Equine-assisted therapy is increasing in use and popularity. Multiple therapists and facilities can be found throughout the country (see the American Hippotherapy Association, www.americanhippotherapyassociation.org/). Several studies do indeed demonstrate improvements in subjects receiving treatment, compared to those not receiving such treatment. The authors note that “all studies and meta-analysis showed increased scores concerning the impact of HT and TR;” but this difference was not statistically significant. As the authors point out, the number of controlled studies is small, and their endpoints vary greatly. So greatly, in fact, that comparing one study to another (as was done in this meta-analysis) is quite difficult. The effort taken by this research team should be commended, based on their exhaustive search of the literature and their detailed evaluating of each study’s design.

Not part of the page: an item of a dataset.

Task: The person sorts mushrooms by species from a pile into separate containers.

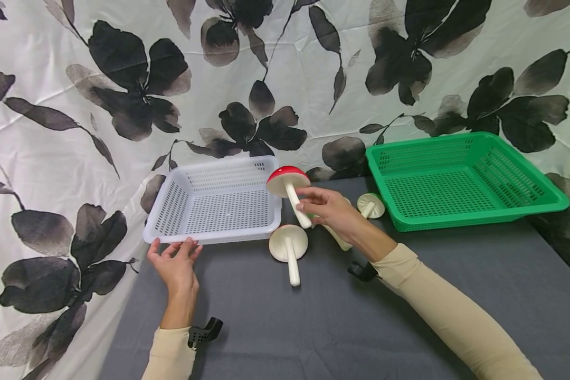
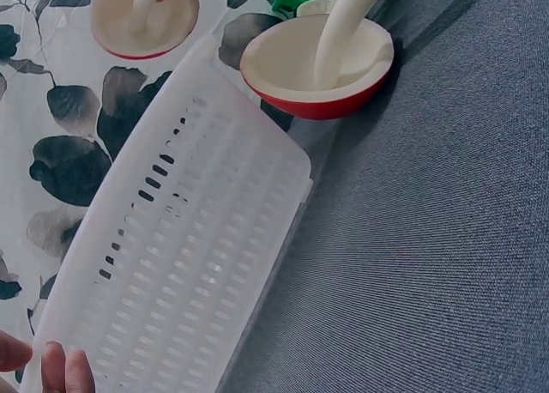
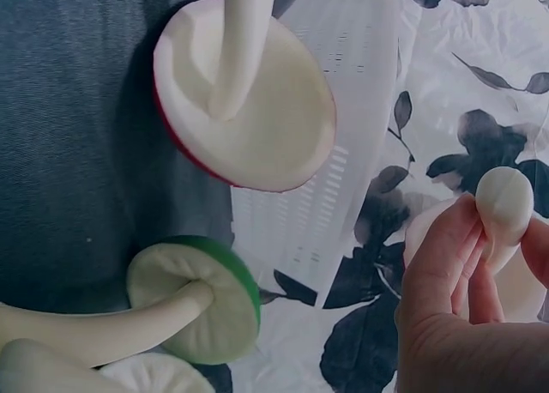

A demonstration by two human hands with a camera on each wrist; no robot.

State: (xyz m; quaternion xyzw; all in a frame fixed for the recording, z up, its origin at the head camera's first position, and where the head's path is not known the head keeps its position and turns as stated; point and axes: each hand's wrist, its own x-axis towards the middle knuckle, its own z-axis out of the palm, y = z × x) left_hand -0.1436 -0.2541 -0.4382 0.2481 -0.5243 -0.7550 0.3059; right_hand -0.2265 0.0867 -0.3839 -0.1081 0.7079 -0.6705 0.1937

Current indications for therapy are broad, and the goals of therapy are varied and often quite subtle. As a result, the few studies that are done are understandably dissimilar and not easily compared. Perhaps one of the most important messages to come out of this study, then, is that future researchers should carefully consider the subjects and endpoints that they study in order to focus their energy on demonstrating reliable, statistically sound, and comparable studies. In fact, it might be worth the time and effort of organizations like the AHA to work with researchers to propose meaningful and measurable endpoints, as well as research priorities – populations and disabilities to focus current research efforts. Multi-center trials are another way to add power to a study, but they add cost and complexity which the field may not yet be equipped to bear.